A quanto pare Google sta testando un nuovo layout per i risultati delle ricerche. Quindi più spazio in larghezza agli snippet in modo tale che questi possano mostrare più informazioni di quanto non facessero prima. Questo aggiornamento è coerente con uno degli ultimi update di Google che prevede la rimozione degli annunci sponsorizzati dalla colonna destra della serp. Avendo quindi più spazio a disposizione i designer hanno pensato bene di sfruttarlo per dare risultati più voluminosi pur conservando i 10 elementi per pagina.

se la nuova larghezza fosse confermata, i tag title passerebbero dai 50-60 caratteri (spazi compresi) ai 70 circa. Discorso analogo anche per le description che, in alcuni casi, potrebbero arrivare ad avere tre righe di testo contro le attuali due. Dal punto di vista dell’utente ciò si traduce in una maggiore quantità di informazioni per decidere se cliccare o meno su un risultato.

Slegg riporta che Google è ancora troncare le descrizioni di due linee per molti risultati di ricerca ancora, quindi si può ancora vederli attestandosi a circa 160 caratteri, a volte. Quando viene visualizzata una linea a tre snipped vengono in a 278 caratteri per riga.
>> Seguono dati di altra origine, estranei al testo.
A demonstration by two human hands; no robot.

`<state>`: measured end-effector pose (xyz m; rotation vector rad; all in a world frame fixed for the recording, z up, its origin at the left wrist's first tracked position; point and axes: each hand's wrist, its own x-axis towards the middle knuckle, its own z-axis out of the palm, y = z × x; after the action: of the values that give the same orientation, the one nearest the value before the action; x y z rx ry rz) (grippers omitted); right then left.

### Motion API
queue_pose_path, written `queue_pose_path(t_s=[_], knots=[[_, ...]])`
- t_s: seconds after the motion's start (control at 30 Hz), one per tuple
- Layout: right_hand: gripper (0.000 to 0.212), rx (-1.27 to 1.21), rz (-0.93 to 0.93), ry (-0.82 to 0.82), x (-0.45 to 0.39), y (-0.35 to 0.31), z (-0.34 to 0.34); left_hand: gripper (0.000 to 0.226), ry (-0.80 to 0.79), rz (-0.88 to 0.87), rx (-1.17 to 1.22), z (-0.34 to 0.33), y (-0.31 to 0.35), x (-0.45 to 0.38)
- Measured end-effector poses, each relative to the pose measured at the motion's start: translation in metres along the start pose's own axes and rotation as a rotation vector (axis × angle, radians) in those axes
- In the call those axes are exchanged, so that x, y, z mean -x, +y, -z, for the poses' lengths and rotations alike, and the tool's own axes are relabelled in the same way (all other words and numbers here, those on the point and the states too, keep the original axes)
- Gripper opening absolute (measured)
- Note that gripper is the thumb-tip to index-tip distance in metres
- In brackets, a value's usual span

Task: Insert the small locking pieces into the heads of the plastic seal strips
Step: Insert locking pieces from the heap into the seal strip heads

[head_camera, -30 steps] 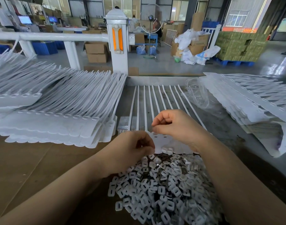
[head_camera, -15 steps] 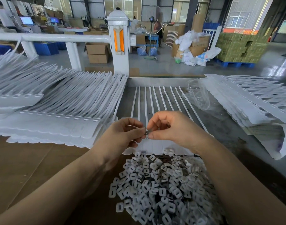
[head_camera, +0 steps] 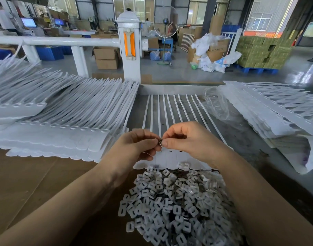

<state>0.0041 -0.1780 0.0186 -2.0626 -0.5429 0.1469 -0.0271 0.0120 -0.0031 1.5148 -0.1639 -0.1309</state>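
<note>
Both hands, left hand (head_camera: 134, 148) and right hand (head_camera: 189, 141), are pinching one locking piece (head_camera: 159, 142) at centre frame; loosening fingers risk dropping it into the pile (head_camera: 173, 206).

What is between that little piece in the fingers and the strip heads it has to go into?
Nothing visible. Both hands, left hand and right hand, pinch the small locking piece just above the sheet of strip heads; only open air lies beneath it. The pile of loose pieces lies nearer the person.
</note>
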Motion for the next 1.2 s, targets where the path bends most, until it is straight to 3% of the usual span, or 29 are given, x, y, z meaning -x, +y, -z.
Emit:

Probabilmente anche le URL in verde avranno più spazio verso destra riuscendo così a mostrare più parole nello SLUG. Saranno meno frequenti i cosiddetti “troncamenti” di frasi, nei quali Google deve intervenire per tutte quelle pagine che non hanno fatto un buon lavoro di ottimizzazione on-page. Ecco uno screenshot piuttosto eloquente nel quale puoi vedere la nuova e la vecchia serp a confronto…

È importante notare che questo può essere un test che Google potrebbe invertire in qualsiasi momento. Per stessa ammissione della società, è sempre il test A / B. Quindi è una buona idea non basare i vostri sforzi di SEO su questi numeri fino a quando non si sa per certo se il test diventerà un cambiamento permanente.

In futuro serp sempre più ricche

Il modo più efficace che Google ha di fidelizzare i suoi utenti è quello di regalare la migliore esperienza di ricerca possibile. Questo si traduce nel cercare di comprendere al meglio le intenzioni di chi fa ricerche online e, sulla base di questo, restituire una serie di risultati il più possibile vicini alle attese dell’utente. Le serp sono il posto migliore dove studiare e analizzare per via deduttiva il funzionamento di Google. Il comportamento degli utenti si gioca tutto in questo spazio e Google lo sa bene.

Con la variazione della larghezza della serp iniziata qualche giorno fa, Google intende proprio dare più informazioni per mettere l’utente nelle condizioni di poter scegliere al meglio.